TASK TO CARRY OUT: The data should be written out in full, exactly as it stands, and the pictures dropped.

=== Begin Enclosure ===

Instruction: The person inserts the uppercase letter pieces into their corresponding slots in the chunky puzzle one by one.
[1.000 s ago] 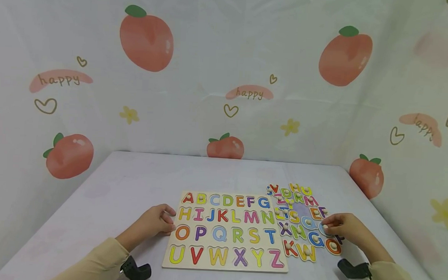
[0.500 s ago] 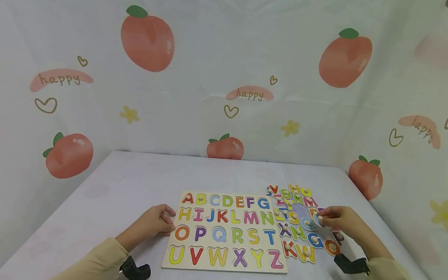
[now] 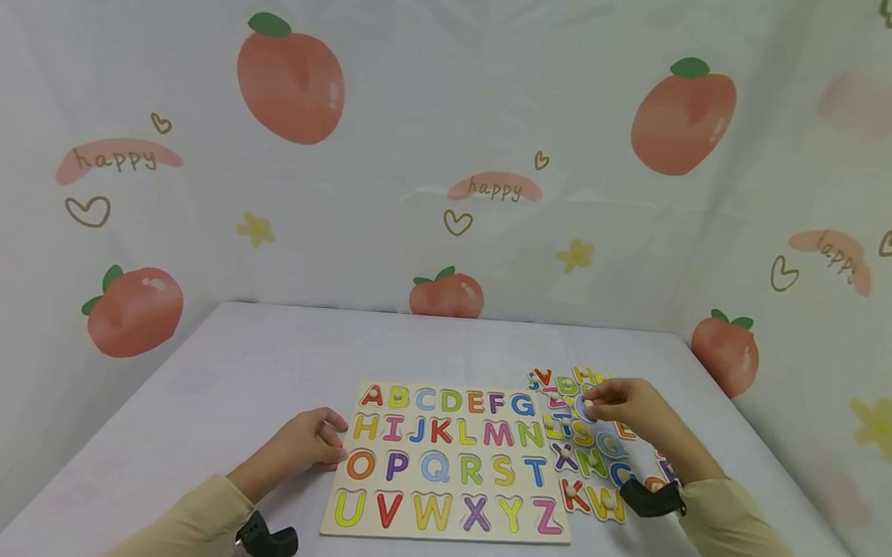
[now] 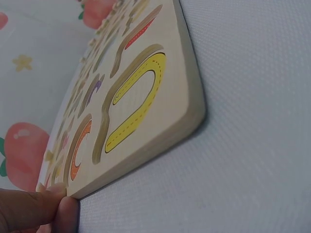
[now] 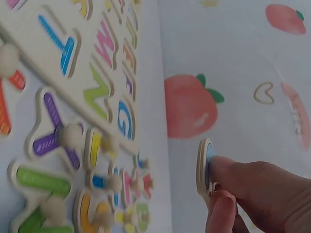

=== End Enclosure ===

SOLUTION TO THIS EXERCISE:
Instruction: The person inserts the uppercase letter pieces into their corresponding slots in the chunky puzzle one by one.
[1.000 s ago] 
[0.500 s ago] 
[now] 
[now] 
[now] 

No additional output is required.